Please repeat exactly the lines below from the line with "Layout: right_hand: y" to the line with "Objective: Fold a", including both, and leave out every picture.

Dataset excerpts:
"""

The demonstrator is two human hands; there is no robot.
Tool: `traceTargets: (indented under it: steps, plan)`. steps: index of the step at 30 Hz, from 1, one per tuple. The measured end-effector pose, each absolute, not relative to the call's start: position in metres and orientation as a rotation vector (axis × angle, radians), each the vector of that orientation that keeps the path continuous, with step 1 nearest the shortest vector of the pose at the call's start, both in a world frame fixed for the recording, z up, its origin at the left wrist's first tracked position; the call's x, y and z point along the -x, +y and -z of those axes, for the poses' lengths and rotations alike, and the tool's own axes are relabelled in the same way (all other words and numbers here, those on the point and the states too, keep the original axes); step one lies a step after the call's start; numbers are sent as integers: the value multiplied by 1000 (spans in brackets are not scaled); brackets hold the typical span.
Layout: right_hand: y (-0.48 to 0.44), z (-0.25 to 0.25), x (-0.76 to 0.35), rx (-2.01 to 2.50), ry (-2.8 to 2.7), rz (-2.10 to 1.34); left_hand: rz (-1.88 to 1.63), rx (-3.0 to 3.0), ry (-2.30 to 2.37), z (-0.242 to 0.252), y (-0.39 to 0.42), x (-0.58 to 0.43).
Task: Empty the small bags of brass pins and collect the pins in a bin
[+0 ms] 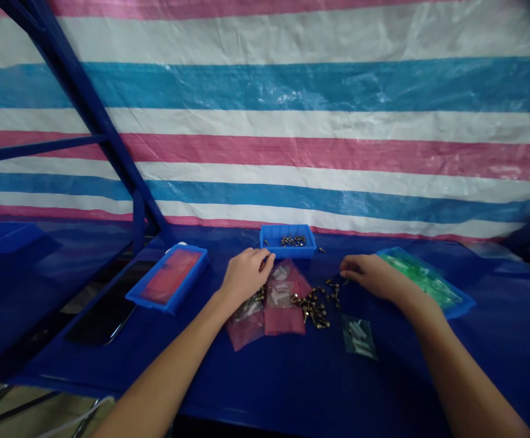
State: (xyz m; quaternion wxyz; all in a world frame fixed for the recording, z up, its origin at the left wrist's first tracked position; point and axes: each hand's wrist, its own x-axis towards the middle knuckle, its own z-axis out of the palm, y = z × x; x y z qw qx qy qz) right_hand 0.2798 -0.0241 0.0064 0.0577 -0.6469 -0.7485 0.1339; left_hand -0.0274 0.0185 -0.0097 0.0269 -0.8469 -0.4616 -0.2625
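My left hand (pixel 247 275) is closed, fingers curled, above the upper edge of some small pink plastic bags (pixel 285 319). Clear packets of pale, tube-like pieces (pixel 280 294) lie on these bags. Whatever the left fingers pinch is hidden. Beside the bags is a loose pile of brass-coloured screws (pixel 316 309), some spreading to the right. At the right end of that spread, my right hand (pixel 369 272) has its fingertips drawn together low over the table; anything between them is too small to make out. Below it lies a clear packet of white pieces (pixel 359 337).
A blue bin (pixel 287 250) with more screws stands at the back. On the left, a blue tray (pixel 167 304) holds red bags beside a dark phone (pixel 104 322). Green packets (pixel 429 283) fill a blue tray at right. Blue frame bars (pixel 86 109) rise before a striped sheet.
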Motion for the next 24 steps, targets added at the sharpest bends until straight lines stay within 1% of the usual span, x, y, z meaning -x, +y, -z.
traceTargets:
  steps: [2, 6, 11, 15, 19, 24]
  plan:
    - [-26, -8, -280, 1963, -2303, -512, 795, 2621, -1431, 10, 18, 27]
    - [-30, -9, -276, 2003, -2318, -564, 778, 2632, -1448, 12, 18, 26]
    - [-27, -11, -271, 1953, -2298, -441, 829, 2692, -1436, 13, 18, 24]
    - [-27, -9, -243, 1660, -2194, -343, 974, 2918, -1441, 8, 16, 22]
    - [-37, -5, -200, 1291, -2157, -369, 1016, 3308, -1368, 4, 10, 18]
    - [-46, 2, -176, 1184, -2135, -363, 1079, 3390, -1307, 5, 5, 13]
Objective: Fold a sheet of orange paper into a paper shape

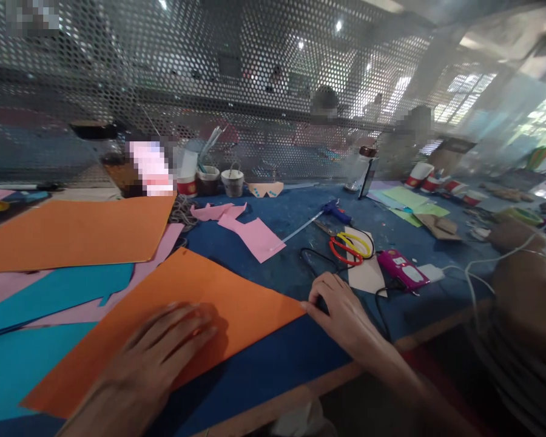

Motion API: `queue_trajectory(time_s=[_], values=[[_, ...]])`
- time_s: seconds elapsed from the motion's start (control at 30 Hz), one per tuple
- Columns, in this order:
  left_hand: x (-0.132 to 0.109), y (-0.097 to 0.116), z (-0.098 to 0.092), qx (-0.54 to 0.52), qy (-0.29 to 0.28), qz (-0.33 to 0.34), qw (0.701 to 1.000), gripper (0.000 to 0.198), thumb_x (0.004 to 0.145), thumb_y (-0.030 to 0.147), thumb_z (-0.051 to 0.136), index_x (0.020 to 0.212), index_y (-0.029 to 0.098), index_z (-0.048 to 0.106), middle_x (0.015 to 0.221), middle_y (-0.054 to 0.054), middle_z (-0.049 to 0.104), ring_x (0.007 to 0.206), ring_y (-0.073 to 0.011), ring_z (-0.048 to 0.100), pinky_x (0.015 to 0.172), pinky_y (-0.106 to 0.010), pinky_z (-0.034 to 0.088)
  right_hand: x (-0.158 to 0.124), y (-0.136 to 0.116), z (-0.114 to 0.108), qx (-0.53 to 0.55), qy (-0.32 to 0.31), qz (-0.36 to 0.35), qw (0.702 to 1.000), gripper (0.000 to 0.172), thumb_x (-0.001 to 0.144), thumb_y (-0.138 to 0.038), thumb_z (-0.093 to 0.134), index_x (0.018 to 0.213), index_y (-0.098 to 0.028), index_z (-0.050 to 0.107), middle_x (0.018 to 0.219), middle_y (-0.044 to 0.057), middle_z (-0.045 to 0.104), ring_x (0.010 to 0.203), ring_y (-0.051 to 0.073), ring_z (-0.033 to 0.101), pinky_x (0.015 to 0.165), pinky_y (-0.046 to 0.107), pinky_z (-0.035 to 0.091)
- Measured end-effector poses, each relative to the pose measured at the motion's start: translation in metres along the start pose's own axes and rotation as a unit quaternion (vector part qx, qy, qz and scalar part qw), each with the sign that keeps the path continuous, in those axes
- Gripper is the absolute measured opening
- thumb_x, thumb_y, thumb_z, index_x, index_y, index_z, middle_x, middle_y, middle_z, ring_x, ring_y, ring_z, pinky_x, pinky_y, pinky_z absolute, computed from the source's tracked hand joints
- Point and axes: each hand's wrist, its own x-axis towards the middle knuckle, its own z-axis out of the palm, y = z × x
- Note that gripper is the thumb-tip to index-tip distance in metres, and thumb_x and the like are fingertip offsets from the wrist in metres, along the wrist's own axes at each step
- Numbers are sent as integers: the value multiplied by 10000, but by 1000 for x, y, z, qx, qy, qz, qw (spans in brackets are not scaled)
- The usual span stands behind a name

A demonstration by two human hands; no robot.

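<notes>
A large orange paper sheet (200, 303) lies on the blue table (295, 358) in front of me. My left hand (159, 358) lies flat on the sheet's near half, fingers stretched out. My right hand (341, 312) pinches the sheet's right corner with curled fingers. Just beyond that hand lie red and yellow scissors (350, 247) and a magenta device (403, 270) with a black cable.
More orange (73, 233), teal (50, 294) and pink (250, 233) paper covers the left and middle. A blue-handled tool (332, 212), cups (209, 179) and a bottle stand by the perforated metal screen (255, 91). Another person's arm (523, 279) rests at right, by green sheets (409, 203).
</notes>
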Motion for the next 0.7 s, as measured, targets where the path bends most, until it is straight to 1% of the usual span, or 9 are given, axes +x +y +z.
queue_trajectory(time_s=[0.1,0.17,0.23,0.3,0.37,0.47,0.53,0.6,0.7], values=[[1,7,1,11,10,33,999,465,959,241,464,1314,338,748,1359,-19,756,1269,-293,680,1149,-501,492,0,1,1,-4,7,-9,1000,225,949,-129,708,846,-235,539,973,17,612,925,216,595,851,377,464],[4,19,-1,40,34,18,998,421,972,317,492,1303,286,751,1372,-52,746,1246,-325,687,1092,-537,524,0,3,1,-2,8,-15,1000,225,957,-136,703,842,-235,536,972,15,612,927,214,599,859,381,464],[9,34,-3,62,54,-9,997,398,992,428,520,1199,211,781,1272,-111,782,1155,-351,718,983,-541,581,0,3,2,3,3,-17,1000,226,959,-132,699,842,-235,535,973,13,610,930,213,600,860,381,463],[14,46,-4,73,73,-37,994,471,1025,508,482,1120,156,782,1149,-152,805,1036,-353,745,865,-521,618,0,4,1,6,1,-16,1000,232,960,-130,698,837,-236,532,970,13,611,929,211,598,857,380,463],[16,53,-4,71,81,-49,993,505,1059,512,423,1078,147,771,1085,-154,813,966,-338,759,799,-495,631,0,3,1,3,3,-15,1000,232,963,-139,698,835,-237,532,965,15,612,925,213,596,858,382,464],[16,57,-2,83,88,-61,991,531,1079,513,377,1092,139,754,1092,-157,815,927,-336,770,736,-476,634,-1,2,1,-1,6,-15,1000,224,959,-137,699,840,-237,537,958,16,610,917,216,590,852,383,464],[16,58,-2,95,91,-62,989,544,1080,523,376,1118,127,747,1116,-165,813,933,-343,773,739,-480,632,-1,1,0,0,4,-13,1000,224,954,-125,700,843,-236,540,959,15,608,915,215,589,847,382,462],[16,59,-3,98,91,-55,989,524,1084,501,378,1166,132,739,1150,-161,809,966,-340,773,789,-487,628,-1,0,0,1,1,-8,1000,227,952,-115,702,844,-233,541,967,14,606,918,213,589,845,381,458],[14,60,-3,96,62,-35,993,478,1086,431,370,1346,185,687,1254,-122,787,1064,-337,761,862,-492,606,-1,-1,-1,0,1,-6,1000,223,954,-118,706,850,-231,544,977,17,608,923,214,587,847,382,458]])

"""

Answer to this problem:
Layout: right_hand: y (-0.48 to 0.44), z (-0.25 to 0.25), x (-0.76 to 0.35), rx (-2.01 to 2.50), ry (-2.8 to 2.7), rz (-2.10 to 1.34); left_hand: rz (-1.88 to 1.63), rx (-3.0 to 3.0), ry (-2.30 to 2.37), z (-0.242 to 0.252), y (-0.39 to 0.42), x (-0.58 to 0.43).
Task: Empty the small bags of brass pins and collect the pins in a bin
[+0 ms] 
State: (xyz m; quaternion wxyz; all in a world frame fixed for the recording, z up, its origin at the left wrist's first tracked position; point and axes: each hand's wrist, its own x-axis towards the middle knuckle, its own z-axis out of the palm, y = z × x; x y z qw qx qy qz) right_hand 0.2798 -0.0241 0.0064 0.0577 -0.6469 -0.7485 0.1339; left_hand -0.0274 0.0185 -0.0097 0.0269 -0.8469 -0.4616 -0.2625
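My left hand (pixel 247 275) is closed, fingers curled, above the upper edge of some small pink plastic bags (pixel 285 319). Clear packets of pale, tube-like pieces (pixel 280 294) lie on these bags. Whatever the left fingers pinch is hidden. Beside the bags is a loose pile of brass-coloured screws (pixel 316 309), some spreading to the right. At the right end of that spread, my right hand (pixel 369 272) has its fingertips drawn together low over the table; anything between them is too small to make out. Below it lies a clear packet of white pieces (pixel 359 337).
A blue bin (pixel 287 250) with more screws stands at the back. On the left, a blue tray (pixel 167 304) holds red bags beside a dark phone (pixel 104 322). Green packets (pixel 429 283) fill a blue tray at right. Blue frame bars (pixel 86 109) rise before a striped sheet.
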Motion for the next 24 steps, targets added at the sharpest bends until straight lines stay within 1% of the usual span, x, y, z meaning -x, +y, -z.
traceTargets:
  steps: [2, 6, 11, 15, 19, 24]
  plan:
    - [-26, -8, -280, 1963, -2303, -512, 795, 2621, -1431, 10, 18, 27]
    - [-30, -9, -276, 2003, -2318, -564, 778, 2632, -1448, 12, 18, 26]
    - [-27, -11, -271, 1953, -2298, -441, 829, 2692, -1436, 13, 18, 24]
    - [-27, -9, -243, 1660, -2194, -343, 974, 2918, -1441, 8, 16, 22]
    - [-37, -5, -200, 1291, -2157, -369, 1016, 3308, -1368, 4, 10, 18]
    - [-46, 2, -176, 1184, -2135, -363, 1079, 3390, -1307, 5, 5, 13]
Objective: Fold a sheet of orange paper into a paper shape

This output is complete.